The Five Percent Safe Harbor Test requires at least 5% of the price to be incurred on qualifying equipment such as solar modules, racking, and inverters. The requirement for this varies based on the accounting method of the project owner, and in general, title transfer of equipment must occur within the given year to qualify. While 5% is the minimum required, Namaste Solar recommends purchasing the solar panels for a project, which accounts for a larger percentage of the cost. This allows you to lock in pricing for your panels and is often the cleanest way to achieve safe harbor.

Begin Physical Work of a Significant Nature

Physical work of a significant nature refers to evidence that work has started on something qualitatively significant. Both on-site and off-site work is considered acceptable, and can be performed by the project owner, a contractor, or a subcontractor. Either way, a binding contract must be in place that demonstrates the owner’s assumption of risk. This option also refers to the procurement of components specific to the project which are not normally held in the manufacturer’s inventory, such as custom racking, carports, and transformers. Assuming the work performed is of a significant nature, there is no fixed minimum amount of work, monetary amount, or percentage threshold required to satisfy the physical work test.
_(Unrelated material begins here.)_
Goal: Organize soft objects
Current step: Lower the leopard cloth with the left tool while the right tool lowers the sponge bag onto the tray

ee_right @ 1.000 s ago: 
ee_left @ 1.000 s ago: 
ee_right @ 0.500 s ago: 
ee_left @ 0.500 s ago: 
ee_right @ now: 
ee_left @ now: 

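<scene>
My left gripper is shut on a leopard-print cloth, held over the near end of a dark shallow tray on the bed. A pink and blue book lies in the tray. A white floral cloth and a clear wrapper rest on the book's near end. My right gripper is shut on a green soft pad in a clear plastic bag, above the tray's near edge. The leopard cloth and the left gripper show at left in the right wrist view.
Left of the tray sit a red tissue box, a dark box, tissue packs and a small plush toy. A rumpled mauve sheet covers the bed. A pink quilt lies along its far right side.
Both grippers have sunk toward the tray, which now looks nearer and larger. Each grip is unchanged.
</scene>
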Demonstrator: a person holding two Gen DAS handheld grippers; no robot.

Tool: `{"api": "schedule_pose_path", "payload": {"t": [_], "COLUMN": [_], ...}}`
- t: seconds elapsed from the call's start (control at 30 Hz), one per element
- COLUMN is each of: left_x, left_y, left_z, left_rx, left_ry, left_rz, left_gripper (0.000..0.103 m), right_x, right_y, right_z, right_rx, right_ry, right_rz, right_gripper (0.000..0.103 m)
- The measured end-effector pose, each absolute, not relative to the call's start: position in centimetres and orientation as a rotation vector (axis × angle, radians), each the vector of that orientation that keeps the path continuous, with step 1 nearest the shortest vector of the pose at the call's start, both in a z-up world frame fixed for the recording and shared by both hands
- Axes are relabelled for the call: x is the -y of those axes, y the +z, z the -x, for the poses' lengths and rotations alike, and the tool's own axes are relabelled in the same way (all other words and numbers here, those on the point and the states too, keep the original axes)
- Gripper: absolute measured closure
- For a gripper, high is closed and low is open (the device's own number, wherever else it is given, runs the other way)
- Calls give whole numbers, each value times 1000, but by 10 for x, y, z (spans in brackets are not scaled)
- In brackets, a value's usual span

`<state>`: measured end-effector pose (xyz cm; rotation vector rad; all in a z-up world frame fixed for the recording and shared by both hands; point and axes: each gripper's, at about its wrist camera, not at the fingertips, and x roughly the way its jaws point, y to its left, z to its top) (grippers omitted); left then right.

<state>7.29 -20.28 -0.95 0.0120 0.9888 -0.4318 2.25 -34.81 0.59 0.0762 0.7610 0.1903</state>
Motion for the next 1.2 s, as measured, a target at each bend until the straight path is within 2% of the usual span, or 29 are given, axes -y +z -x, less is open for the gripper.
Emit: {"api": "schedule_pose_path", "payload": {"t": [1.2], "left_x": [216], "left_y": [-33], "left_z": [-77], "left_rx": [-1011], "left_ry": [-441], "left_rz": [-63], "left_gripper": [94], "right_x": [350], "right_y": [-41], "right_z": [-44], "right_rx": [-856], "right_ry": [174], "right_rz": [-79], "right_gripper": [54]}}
Namaste Solar Can Safe Harbor Your Project

The best safe harbor strategy will depend on the individual characteristics of your project. Namaste Solar can help evaluate your options and determine which strategy is the best course of action to ensure you secure the maximum possible tax credit for your project. We successfully achieved safe harbor for 4 projects in 2019, assuring our clients could maximize their tax benefit. Contact one of our non-commissioned solar experts today to start a conversation.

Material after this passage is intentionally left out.